In a cassette tape found in 1991 during the uprisings allegedly recorded by Iraqi military general, Ali Hassan al-Majid, while he was the city's governor stated that he wanted to force Arabization on the city's Turcomen population and character, which began with the renaming of the area to "Ta'mim." This was part of the Iraqi Ba'ath Party's Arabization policy which had begun in 1974.

In 1998, 250 million dinars were allocated for the demolition of the citadel's quarters under the supervision of general Iyad Futayyih. The Newspaper Sawt al-Ta'mim claimed that the campaign was an effort to "remove rubble and maintain the archaeological sites that will be preserved in the Kirkuk Citadel." The people of the citadel, including Turcomans and Chaldeans who have been living in it for hundreds of years, were forced out. Almost all the residential buildings in the existing historical urban fabric were then demolished, keeping only a few out of around 800 houses and some important monuments. Iraqi opinionist, Nusrat Mardan, criticized the international community in 2003 for ignoring the destruction of the Kirkuk Citadel yet focusing greatly on the destruction of the Buddhas of Bamiyan statues in Afghanistan by the Taliban.

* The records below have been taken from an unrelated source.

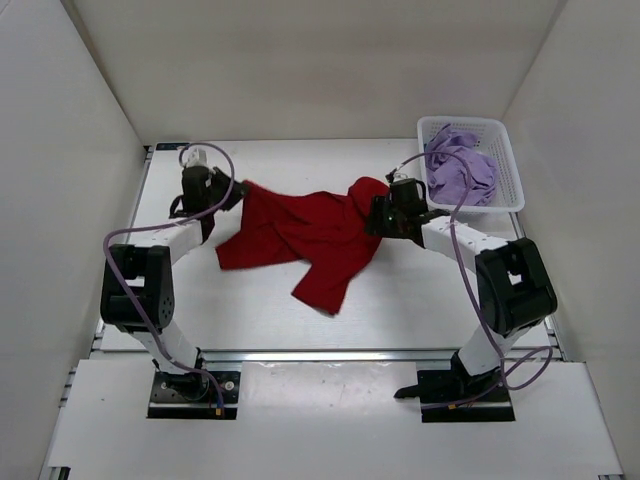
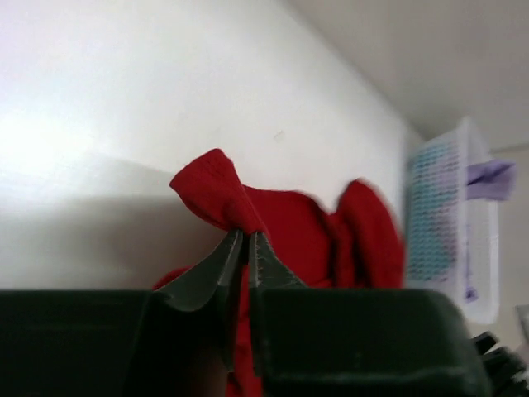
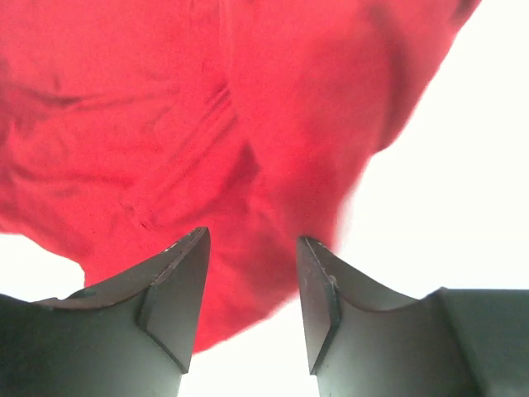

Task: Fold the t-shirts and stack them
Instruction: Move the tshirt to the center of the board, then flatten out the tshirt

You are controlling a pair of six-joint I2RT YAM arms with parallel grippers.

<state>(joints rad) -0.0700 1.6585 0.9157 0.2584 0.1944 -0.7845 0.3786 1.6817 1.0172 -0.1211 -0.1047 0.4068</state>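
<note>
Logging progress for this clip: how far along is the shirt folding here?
Nothing looks folded or stacked yet. In hand: the rumpled red shirt, left gripper shut on one end, right gripper with fingers open at the other. Left: the lavender shirt bunched in the basket.

A deep red t-shirt is seen spread and crumpled at the middle of the white table, with one part trailed toward 6 o'clock. Its 10 o'clock corner is met by the left gripper, and its 2 o'clock edge by the right gripper. A lavender t-shirt is heaped in a white mesh basket at the table's 2 o'clock.
</note>
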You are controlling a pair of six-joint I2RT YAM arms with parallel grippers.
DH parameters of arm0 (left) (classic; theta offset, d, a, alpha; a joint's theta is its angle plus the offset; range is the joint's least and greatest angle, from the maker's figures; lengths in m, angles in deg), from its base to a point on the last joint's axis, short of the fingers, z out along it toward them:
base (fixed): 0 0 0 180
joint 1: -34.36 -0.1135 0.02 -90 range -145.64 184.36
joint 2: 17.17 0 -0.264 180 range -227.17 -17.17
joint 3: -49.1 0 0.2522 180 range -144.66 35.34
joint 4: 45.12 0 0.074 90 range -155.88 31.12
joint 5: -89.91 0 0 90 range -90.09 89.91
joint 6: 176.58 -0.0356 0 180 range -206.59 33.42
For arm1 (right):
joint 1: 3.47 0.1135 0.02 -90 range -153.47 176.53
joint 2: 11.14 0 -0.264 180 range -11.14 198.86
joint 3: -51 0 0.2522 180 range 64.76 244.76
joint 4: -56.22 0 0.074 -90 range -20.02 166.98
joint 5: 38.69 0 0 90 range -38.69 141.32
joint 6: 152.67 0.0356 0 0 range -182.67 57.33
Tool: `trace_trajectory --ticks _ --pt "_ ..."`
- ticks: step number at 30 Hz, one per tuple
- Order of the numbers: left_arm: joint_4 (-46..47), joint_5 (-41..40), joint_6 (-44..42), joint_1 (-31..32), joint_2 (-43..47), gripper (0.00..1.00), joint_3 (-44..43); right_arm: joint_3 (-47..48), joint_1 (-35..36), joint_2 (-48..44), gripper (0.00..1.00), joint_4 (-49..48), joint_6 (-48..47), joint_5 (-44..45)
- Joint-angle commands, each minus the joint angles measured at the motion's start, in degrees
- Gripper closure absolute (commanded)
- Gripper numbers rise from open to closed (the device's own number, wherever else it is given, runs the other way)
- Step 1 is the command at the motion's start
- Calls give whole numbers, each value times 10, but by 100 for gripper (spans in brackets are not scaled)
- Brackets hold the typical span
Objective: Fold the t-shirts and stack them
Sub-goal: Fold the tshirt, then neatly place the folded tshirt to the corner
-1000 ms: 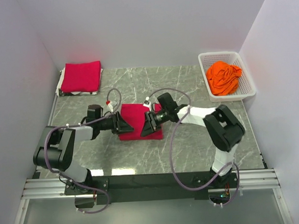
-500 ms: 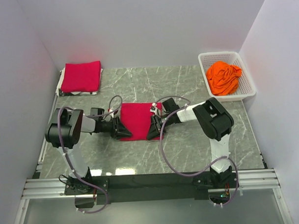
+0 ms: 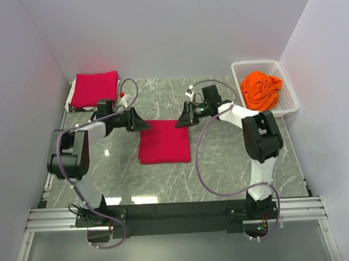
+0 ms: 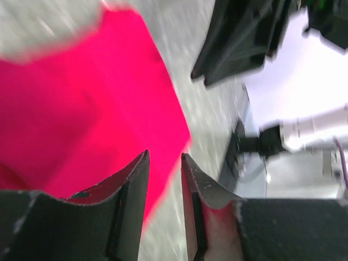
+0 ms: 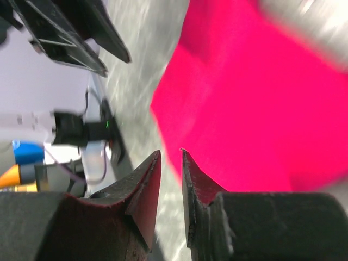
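Note:
A crimson t-shirt [image 3: 163,141] lies folded into a flat rectangle at the middle of the table. My left gripper [image 3: 142,125] hovers at its far left corner and my right gripper [image 3: 179,123] at its far right corner, tips pointing toward each other. In the left wrist view the left gripper [image 4: 164,156] has a narrow gap with nothing in it, over the shirt's [image 4: 81,109] edge. The right gripper [image 5: 171,152] looks the same above the shirt [image 5: 261,109]. A folded red stack [image 3: 94,89] sits back left. An orange t-shirt [image 3: 261,90] lies crumpled in the basket.
The white lattice basket [image 3: 289,91] stands at the back right against the wall. The red stack rests on a white and dark cloth [image 3: 71,100] by the left wall. Walls close in the table at the left, back and right.
Both grippers have moved from the near sides of the folded shirt to its far corners, and the arms have stretched out. The shirt stays flat in place.

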Motion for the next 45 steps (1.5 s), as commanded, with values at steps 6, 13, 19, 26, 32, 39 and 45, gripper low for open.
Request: trace_trajectory --ticks 6,13,19,26,32,39,45 --pt "189 -87 195 -2 -207 66 -126 131 -19 200 74 -92 147 47" --pt "206 -112 252 -30 -284 68 -131 129 -66 241 74 -131 215 59" --pt "188 -106 186 -35 -195 66 -80 218 -68 205 76 12 68 137" --pt "99 -134 139 -92 50 51 -4 210 -11 38 75 99 -73 297" --pt "-54 -123 90 -211 150 43 10 130 181 -74 61 153 -222 484" --pt "-181 -136 61 -323 178 8 -3 113 367 -58 57 146 -267 615" --pt "-267 -177 17 -347 172 6 -24 146 450 40 57 153 -281 668"
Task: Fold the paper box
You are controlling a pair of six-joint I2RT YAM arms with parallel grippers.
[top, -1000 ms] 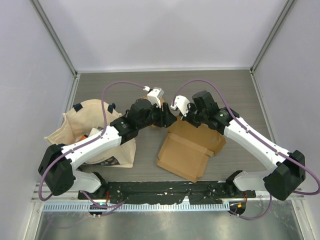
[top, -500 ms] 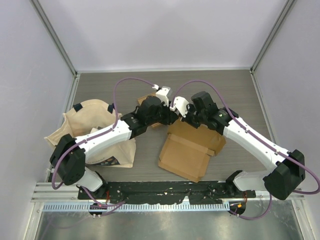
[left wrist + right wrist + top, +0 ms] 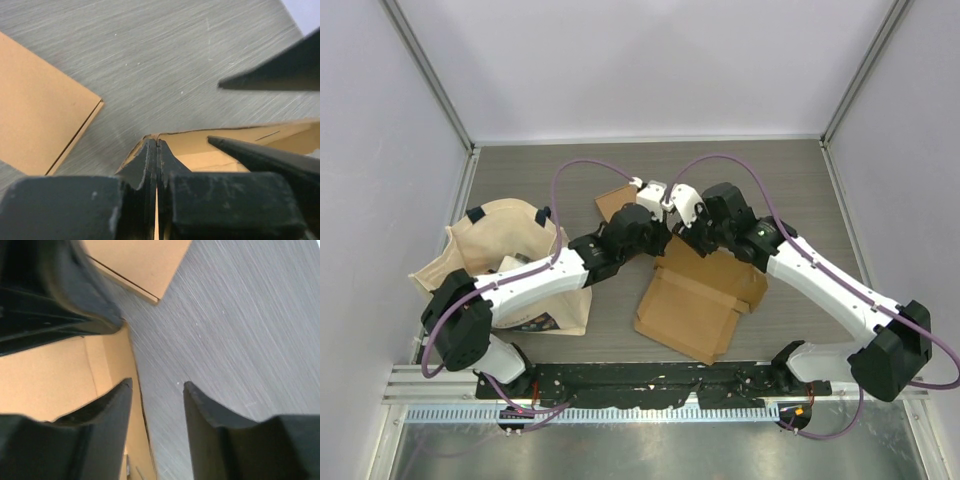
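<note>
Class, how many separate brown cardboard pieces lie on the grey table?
2: the large flat brown cardboard box at centre, and a small brown cardboard piece farther back, partly hidden by the left arm.

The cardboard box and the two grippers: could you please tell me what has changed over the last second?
The left arm swung right toward the box, and the left gripper closed on its far edge. The right gripper opened beside it, apparently letting go. The box, the cloth bag and the loose cardboard piece stayed put.
</note>
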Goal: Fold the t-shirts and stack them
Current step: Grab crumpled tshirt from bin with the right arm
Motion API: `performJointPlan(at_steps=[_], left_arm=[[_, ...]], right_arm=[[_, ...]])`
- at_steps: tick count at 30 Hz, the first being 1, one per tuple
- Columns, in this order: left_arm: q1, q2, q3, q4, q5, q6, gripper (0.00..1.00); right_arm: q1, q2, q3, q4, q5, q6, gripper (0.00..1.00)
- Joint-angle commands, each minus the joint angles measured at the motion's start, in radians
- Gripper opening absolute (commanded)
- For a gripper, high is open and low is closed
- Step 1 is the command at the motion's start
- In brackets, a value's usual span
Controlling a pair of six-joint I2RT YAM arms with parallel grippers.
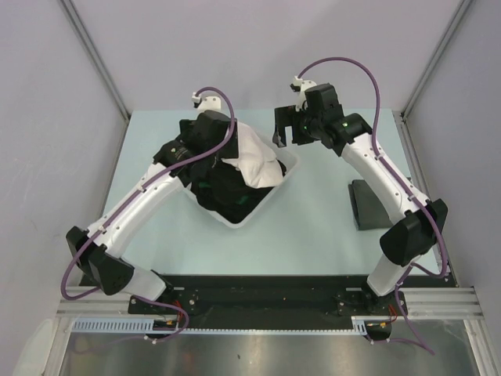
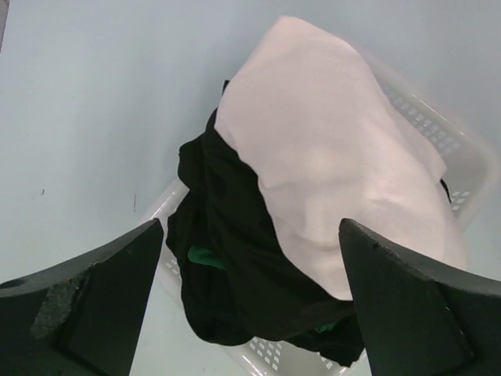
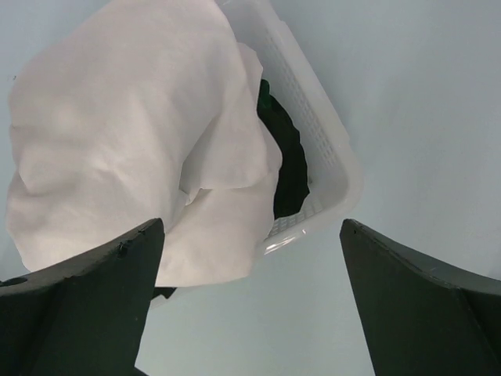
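light: bright, even | shadows: faint | wrist views: slightly soft

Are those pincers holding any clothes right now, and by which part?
Nothing is held. The left pincer and right pincer both stand open near the white tub, where the cream t-shirt and black t-shirts lie piled.

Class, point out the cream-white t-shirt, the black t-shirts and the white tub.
cream-white t-shirt (image 2: 329, 149): left wrist view, middle of the cloth.
black t-shirts (image 2: 227, 235): left wrist view, crumpled dark folds.
white tub (image 3: 317, 125): right wrist view, perforated side wall.
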Motion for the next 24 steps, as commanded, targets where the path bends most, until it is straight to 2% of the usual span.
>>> performJointPlan(at_steps=[1,5,9,14,24], left_arm=[[0.028,-0.05,-0.04,0.006,-0.003,-0.05,0.99],[0.034,-0.072,-0.068,0.027,0.011,-0.049,0.99],[0.037,-0.075,-0.074,0.033,0.02,-0.049,1.0],[0.037,-0.076,-0.09,0.032,0.031,-0.054,0.99],[0.036,-0.089,-0.128,0.043,0.035,-0.06,0.99]], right_arm=[[0.006,-0.056,-0.022,0.06,0.007,0.016,1.0],[0.004,-0.066,-0.096,0.097,-0.023,0.03,1.0],[-0.002,-0.086,-0.199,0.196,-0.132,0.039,1.0],[-0.009,-0.04,-0.217,0.212,-0.236,0.065,0.96],[-0.002,0.028,-0.219,0.27,-0.313,0.113,0.96]])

Between 1998 and 2003, inappropriate methods and materials were used to renovate the remaining structures. Nine isolated monuments and nine small houses considered to be valuable remain of the old city on the tell. Despite the large scale of the loss and endangered status, the renovated and authentic architecture of the city remains in the surviving monuments. The houses contain architecture different from ones found in Baghdad or Erbil while the religious structures are important pilgrim sites such as the Mosque of the Prophet Daniel. As of March 2025, parts of the citadel were at risk of further deterioration due to severe neglect despite calls from some of the people of Kirkuk for a joint intervention.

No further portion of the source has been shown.